■ **Exercise goal**
Restate word for word only the lines from the one with "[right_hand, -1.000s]" through the end of the records; no pictures belong in the copy.

Data below:

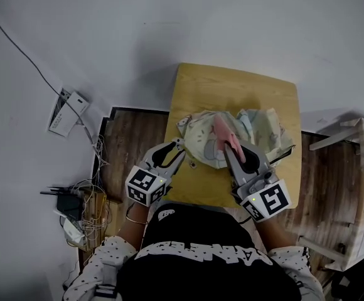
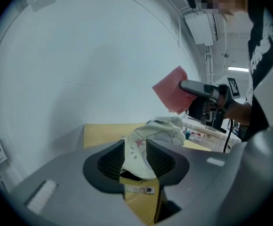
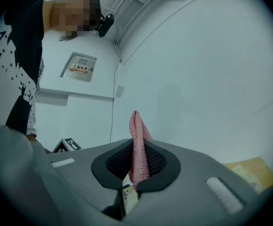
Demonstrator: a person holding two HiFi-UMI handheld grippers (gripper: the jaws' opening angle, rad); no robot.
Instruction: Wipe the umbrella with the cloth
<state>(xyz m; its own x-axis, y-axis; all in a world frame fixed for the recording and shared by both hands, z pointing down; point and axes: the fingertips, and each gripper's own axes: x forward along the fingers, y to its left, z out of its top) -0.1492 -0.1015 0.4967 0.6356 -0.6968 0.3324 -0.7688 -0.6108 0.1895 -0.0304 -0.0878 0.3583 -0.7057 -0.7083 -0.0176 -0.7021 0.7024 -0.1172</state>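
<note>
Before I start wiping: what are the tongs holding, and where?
Right tongs clamp the pink cloth by a bunched edge; left tongs stand open around an edge of the umbrella.

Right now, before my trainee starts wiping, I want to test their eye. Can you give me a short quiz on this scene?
1. True or false: the right gripper is shut on the pink cloth.
2. What does the umbrella lie on? A) the floor B) the wooden table C) a chair
3. Fill in: the left gripper has fabric of the ____ between its jaws.
Key: 1 true; 2 B; 3 umbrella.
</note>
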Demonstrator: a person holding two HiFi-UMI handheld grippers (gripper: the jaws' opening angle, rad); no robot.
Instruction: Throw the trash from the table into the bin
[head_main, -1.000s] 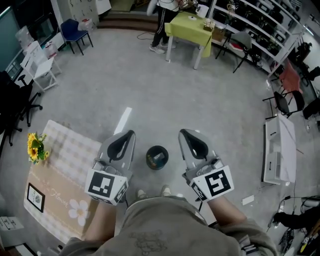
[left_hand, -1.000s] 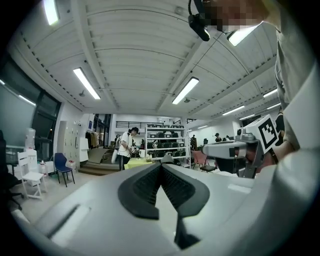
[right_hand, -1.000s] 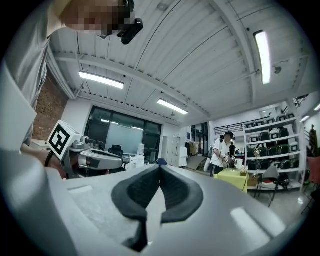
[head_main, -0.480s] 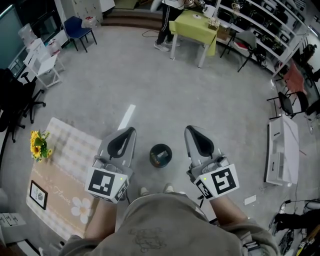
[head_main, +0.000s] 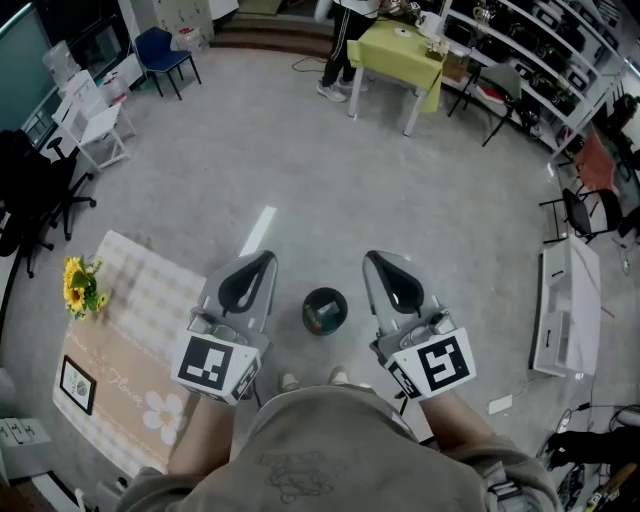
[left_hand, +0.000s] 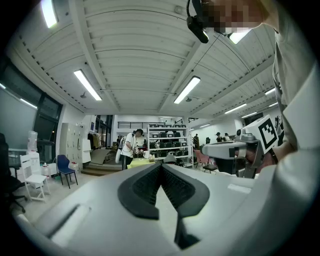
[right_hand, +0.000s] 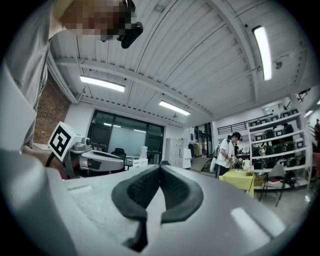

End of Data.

■ **Solution**
[right_hand, -1.000s] 
[head_main, -0.480s] 
[head_main, +0.000s] 
[left_hand, +0.000s] 
[right_hand, +0.000s] 

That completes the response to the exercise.